_Required action_
Your response should consist of the lines below, printed exactly.

_Records shown_
---

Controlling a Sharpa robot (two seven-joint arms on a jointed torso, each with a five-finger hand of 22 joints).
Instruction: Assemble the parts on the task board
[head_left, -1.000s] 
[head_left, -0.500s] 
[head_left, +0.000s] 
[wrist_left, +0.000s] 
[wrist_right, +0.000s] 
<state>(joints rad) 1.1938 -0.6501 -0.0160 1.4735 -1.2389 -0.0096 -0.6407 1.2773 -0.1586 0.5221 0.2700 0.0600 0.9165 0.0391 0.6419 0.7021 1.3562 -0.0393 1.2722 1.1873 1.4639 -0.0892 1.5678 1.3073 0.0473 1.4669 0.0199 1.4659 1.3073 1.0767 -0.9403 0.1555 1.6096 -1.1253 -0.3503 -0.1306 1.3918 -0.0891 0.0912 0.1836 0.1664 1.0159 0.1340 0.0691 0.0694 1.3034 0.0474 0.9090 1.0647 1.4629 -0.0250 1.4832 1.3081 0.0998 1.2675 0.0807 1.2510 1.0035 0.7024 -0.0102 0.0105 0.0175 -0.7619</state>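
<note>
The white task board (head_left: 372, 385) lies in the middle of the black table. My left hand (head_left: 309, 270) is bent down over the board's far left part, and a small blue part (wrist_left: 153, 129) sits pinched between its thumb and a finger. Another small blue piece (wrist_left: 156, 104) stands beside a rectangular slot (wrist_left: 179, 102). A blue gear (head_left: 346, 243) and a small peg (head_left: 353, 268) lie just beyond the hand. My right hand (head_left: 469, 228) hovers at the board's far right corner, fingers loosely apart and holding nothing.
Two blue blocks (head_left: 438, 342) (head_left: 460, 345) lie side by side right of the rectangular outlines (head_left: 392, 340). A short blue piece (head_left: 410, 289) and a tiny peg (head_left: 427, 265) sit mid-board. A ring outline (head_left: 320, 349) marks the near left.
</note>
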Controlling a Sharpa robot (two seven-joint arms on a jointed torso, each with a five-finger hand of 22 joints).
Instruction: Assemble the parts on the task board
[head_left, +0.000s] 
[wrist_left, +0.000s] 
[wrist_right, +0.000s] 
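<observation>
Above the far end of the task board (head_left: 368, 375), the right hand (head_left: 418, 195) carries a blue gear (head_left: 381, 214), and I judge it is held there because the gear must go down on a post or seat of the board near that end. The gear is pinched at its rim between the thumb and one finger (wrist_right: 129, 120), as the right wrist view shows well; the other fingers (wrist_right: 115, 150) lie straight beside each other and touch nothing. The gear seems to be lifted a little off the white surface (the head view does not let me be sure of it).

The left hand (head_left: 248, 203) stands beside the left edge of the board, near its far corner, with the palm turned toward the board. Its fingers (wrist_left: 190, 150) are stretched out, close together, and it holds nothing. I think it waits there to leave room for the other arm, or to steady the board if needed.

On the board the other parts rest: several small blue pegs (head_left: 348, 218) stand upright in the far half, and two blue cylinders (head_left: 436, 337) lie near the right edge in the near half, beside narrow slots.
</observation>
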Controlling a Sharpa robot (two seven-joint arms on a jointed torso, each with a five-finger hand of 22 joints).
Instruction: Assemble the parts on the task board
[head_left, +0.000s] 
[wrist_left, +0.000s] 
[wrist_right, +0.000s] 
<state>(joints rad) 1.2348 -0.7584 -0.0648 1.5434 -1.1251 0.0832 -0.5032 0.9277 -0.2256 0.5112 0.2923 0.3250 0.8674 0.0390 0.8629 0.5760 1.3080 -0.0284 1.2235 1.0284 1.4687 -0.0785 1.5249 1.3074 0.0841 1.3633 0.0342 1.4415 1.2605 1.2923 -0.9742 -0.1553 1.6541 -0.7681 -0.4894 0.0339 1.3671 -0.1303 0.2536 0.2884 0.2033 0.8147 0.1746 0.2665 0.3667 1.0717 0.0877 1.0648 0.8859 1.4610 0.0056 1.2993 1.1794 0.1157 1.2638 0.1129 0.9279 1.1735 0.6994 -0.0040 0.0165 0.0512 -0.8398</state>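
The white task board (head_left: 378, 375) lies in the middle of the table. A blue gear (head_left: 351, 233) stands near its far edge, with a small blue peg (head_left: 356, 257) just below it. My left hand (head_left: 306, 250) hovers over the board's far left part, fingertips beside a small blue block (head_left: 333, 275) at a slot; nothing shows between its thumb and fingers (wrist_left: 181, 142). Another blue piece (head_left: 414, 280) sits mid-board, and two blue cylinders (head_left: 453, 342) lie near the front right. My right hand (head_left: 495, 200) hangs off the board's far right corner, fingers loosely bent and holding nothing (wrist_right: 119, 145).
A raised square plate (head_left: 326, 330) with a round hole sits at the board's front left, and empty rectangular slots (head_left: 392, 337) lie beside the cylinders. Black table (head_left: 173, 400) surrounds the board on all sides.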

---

_Reply to the exercise_
Controlling a Sharpa robot (two seven-joint arms on a jointed torso, each with a five-finger hand of 22 joints).
Instruction: Assemble the parts on the task board
[head_left, -1.000s] 
[head_left, -0.500s] 
[head_left, +0.000s] 
[wrist_left, +0.000s] 
[wrist_right, +0.000s] 
<state>(joints rad) 1.1938 -0.6501 -0.0160 1.4735 -1.2389 -0.0096 -0.6407 1.2773 -0.1586 0.5221 0.2700 0.0600 0.9165 0.0391 0.6419 0.7021 1.3562 -0.0393 1.2722 1.1873 1.4639 -0.0892 1.5678 1.3073 0.0473 1.4669 0.0199 1.4659 1.3073 1.0767 -0.9403 0.1555 1.6096 -1.1253 -0.3503 -0.1306 1.3918 -0.0891 0.0912 0.1836 0.1664 1.0159 0.1340 0.0691 0.0694 1.3034 0.0474 0.9090 1.0647 1.4629 -0.0250 1.4832 1.3081 0.0998 1.2675 0.0807 1.2510 1.0035 0.7024 -0.0102 0.0105 0.0175 -0.7619</state>
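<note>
The white task board (head_left: 372, 385) lies in the middle of the black table. My left hand (head_left: 309, 270) is bent down over the board's far left part, and a small blue part (wrist_left: 153, 129) sits pinched between its thumb and a finger. Another small blue piece (wrist_left: 156, 104) stands beside a rectangular slot (wrist_left: 179, 102). A blue gear (head_left: 346, 243) and a small peg (head_left: 353, 268) lie just beyond the hand. My right hand (head_left: 469, 228) hovers at the board's far right corner, fingers loosely apart and holding nothing.
Two blue blocks (head_left: 438, 342) (head_left: 460, 345) lie side by side right of the rectangular outlines (head_left: 392, 340). A short blue piece (head_left: 410, 289) and a tiny peg (head_left: 427, 265) sit mid-board. A ring outline (head_left: 320, 349) marks the near left.
</note>
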Controlling a Sharpa robot (two seven-joint arms on a jointed torso, each with a five-finger hand of 22 joints).
Instruction: Assemble the parts on the task board
[head_left, +0.000s] 
[wrist_left, +0.000s] 
[wrist_right, +0.000s] 
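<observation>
Above the far end of the task board (head_left: 368, 375), the right hand (head_left: 418, 195) carries a blue gear (head_left: 381, 214), and I judge it is held there because the gear must go down on a post or seat of the board near that end. The gear is pinched at its rim between the thumb and one finger (wrist_right: 129, 120), as the right wrist view shows well; the other fingers (wrist_right: 115, 150) lie straight beside each other and touch nothing. The gear seems to be lifted a little off the white surface (the head view does not let me be sure of it).

The left hand (head_left: 248, 203) stands beside the left edge of the board, near its far corner, with the palm turned toward the board. Its fingers (wrist_left: 190, 150) are stretched out, close together, and it holds nothing. I think it waits there to leave room for the other arm, or to steady the board if needed.

On the board the other parts rest: several small blue pegs (head_left: 348, 218) stand upright in the far half, and two blue cylinders (head_left: 436, 337) lie near the right edge in the near half, beside narrow slots.
</observation>
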Controlling a Sharpa robot (two seven-joint arms on a jointed torso, each with a five-finger hand of 22 joints).
Instruction: Assemble the parts on the task board
[head_left, +0.000s] 
[wrist_left, +0.000s] 
[wrist_right, +0.000s] 
<state>(joints rad) 1.2348 -0.7584 -0.0648 1.5434 -1.1251 0.0832 -0.5032 0.9277 -0.2256 0.5112 0.2923 0.3250 0.8674 0.0390 0.8629 0.5760 1.3080 -0.0284 1.2235 1.0284 1.4687 -0.0785 1.5249 1.3074 0.0841 1.3633 0.0342 1.4415 1.2605 1.2923 -0.9742 -0.1553 1.6541 -0.7681 -0.4894 0.0339 1.3671 -0.1303 0.2536 0.2884 0.2033 0.8147 0.1746 0.2665 0.3667 1.0717 0.0877 1.0648 0.8859 1.4610 0.0056 1.2993 1.1794 0.1157 1.2638 0.1129 0.9279 1.1735 0.6994 -0.0040 0.0165 0.0512 -0.8398</state>
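The white task board (head_left: 378, 375) lies in the middle of the table. A blue gear (head_left: 351, 233) stands near its far edge, with a small blue peg (head_left: 356, 257) just below it. My left hand (head_left: 306, 250) hovers over the board's far left part, fingertips beside a small blue block (head_left: 333, 275) at a slot; nothing shows between its thumb and fingers (wrist_left: 181, 142). Another blue piece (head_left: 414, 280) sits mid-board, and two blue cylinders (head_left: 453, 342) lie near the front right. My right hand (head_left: 495, 200) hangs off the board's far right corner, fingers loosely bent and holding nothing (wrist_right: 119, 145).
A raised square plate (head_left: 326, 330) with a round hole sits at the board's front left, and empty rectangular slots (head_left: 392, 337) lie beside the cylinders. Black table (head_left: 173, 400) surrounds the board on all sides.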

Output is complete for this exercise.